Task instructions -
Word for word, restate the lines of the data from the first through the one containing "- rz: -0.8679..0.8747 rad", and nothing else.

Provided material -
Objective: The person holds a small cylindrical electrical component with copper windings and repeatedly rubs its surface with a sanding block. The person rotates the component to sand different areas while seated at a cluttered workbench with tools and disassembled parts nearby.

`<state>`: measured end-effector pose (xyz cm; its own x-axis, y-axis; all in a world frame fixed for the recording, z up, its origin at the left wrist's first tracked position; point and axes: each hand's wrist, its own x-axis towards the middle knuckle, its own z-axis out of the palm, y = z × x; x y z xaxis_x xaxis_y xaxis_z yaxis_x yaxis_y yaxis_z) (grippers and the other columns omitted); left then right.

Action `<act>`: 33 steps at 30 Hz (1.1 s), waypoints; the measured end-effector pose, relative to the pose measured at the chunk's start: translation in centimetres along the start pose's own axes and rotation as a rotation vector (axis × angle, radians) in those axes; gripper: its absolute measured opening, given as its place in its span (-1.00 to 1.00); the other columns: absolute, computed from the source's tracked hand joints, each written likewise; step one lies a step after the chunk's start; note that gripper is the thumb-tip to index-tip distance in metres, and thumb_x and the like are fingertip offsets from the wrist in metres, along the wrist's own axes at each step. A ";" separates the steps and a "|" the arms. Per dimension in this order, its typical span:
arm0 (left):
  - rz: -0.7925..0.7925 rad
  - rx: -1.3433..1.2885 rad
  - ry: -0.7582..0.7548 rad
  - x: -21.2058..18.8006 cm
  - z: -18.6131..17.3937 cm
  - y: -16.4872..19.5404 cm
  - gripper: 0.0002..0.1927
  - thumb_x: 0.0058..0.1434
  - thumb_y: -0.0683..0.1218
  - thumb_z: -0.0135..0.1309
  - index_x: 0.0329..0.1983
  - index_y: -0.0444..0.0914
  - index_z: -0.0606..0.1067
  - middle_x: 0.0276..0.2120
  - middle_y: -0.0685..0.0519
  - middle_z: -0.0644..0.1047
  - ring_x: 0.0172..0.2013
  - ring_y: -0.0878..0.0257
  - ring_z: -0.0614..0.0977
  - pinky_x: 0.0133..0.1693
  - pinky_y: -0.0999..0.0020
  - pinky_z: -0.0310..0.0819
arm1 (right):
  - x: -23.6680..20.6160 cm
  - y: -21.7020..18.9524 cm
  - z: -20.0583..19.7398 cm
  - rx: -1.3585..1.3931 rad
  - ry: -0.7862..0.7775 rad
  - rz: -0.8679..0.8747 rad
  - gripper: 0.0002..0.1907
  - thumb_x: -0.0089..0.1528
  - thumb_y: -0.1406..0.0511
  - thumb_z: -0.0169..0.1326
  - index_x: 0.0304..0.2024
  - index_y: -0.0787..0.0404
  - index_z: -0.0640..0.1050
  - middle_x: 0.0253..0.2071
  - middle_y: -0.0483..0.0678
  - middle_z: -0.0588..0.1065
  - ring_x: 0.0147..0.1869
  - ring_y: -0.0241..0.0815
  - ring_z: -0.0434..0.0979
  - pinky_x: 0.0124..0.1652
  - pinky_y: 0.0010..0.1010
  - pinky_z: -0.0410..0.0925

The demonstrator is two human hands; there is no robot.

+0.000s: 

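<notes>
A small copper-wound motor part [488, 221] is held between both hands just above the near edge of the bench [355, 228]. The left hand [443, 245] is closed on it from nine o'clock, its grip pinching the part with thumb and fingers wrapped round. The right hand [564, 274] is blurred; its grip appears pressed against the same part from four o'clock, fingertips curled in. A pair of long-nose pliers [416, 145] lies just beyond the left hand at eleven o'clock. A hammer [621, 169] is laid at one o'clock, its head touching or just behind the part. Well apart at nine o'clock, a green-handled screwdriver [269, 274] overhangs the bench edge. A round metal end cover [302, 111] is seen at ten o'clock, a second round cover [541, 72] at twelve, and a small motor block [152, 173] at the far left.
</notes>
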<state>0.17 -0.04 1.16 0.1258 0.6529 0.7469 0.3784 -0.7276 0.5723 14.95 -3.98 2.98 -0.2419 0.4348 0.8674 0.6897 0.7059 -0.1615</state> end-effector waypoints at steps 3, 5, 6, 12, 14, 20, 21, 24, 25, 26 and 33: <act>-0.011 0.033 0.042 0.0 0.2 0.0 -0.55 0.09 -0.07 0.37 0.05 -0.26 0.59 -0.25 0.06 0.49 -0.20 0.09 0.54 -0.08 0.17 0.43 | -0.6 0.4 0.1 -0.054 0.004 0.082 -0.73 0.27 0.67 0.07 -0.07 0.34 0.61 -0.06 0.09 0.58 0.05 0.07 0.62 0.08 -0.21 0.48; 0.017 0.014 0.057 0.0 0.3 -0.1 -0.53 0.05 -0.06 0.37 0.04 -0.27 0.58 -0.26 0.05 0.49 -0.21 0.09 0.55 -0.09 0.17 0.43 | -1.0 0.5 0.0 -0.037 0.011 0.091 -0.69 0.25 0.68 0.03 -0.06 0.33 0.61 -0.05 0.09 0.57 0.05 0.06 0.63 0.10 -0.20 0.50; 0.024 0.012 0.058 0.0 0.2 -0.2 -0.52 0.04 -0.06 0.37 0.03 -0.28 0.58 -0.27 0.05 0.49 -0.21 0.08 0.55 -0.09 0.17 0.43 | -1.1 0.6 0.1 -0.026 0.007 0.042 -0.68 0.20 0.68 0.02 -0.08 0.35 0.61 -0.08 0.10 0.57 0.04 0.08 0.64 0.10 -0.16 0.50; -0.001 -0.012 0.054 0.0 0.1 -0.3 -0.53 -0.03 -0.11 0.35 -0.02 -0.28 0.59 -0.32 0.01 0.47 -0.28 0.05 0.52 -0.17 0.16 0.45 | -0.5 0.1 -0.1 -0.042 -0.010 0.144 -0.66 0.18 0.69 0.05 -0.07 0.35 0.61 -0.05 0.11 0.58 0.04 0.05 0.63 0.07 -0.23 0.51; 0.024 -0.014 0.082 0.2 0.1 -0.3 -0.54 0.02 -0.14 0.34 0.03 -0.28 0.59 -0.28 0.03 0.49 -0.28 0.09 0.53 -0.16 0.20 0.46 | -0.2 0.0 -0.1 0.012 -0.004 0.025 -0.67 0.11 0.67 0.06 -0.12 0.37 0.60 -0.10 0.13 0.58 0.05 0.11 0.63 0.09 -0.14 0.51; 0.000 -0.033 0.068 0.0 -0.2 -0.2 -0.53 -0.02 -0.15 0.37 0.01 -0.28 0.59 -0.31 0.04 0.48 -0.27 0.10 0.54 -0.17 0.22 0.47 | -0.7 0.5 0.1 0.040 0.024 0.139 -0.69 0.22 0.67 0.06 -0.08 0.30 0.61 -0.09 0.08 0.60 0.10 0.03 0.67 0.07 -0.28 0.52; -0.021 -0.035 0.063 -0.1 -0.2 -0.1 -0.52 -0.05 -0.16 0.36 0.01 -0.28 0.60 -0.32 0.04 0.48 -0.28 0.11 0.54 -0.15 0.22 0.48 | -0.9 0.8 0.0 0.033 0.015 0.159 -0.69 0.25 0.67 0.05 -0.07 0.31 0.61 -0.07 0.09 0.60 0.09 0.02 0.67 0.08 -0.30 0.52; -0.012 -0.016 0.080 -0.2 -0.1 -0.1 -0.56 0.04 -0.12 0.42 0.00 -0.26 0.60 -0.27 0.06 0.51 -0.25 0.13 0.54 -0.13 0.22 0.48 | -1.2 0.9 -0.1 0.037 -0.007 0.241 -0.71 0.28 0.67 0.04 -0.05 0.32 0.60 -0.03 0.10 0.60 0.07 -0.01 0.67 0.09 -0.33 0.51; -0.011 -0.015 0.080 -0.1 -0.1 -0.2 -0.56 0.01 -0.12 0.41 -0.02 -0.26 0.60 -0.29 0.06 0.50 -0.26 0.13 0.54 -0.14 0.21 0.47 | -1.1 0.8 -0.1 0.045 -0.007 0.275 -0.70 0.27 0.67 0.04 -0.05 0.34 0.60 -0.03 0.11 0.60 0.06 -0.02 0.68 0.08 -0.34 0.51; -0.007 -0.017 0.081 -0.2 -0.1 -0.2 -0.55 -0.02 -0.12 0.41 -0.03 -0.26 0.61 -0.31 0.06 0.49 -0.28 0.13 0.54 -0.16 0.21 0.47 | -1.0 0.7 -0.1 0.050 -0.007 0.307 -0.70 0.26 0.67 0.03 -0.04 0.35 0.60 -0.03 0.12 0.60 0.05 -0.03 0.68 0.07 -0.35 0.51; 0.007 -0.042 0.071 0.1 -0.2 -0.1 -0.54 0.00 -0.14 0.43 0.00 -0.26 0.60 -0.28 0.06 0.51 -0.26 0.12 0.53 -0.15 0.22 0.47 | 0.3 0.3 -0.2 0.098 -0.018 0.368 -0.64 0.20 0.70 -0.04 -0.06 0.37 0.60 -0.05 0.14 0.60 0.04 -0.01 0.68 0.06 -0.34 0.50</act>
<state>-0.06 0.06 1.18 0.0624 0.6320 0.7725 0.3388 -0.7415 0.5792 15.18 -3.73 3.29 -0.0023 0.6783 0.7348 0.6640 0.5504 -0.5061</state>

Your response -
Objective: The person holds a small cylindrical electrical component with copper windings and repeatedly rubs its surface with a sanding block. The person rotates the component to sand different areas while seated at a cluttered workbench with tools and disassembled parts nearby.

`<state>`: measured end-effector pose (xyz cm; its own x-axis, y-axis; all in a world frame fixed for the recording, z up, its origin at the left wrist's first tracked position; point and axes: each hand's wrist, its own x-axis towards the middle knuckle, its own z-axis out of the palm, y = z × x; x y z xaxis_x xaxis_y xaxis_z yaxis_x yaxis_y yaxis_z) (grippers and the other columns omitted); left then right.

Action `<act>`: 33 steps at 30 Hz (1.1 s), waypoints; the measured end-effector pose, relative to the pose measured at the chunk's start: translation in centimetres along the start pose's own axes and rotation as a rotation vector (axis × angle, radians) in those axes; gripper: its absolute measured opening, given as its place in its span (-1.00 to 1.00); the other columns: absolute, computed from the source's tracked hand joints, each written likewise; step one lies a step after the chunk's start; note that gripper is the thumb-tip to index-tip distance in metres, and thumb_x and the like are fingertip offsets from the wrist in metres, along the wrist's own axes at each step. A ";" separates the steps and a "|" the arms. Per dimension in this order, its typical span:
arm0 (left):
  - rz: -0.7925..0.7925 rad
  - rx: -1.3433..1.2885 rad
  - ry: -0.7582..0.7548 rad
  - x: -21.2058..18.8006 cm
  - z: -18.6131..17.3937 cm
  - y: -16.4872..19.5404 cm
  - gripper: 0.0002..0.1927
  - thumb_x: 0.0058..0.1434
  - thumb_y: -0.0683..0.1218
  - thumb_z: -0.0135..0.1309
  - index_x: 0.0329..0.1983
  - index_y: -0.0444..0.0914
  - index_z: -0.0606..0.1067
  - middle_x: 0.0276..0.2120
  - middle_y: -0.0685..0.0519
  - middle_z: -0.0644..0.1047
  - ring_x: 0.0172..0.2013
  - ring_y: -0.0878..0.0257
  - ring_z: -0.0614..0.0977
  - pinky_x: 0.0133..0.1693
  - pinky_y: -0.0999..0.0020
  - pinky_z: -0.0310..0.0819
arm1 (right):
  - x: -23.6680..20.6160 cm
  - y: -21.7020..18.9524 cm
  - z: -20.0583..19.7398 cm
  - rx: -1.3585..1.3931 rad
  - ry: -0.7862..0.7775 rad
  - rz: -0.8679..0.8747 rad

What appears above is the complete answer.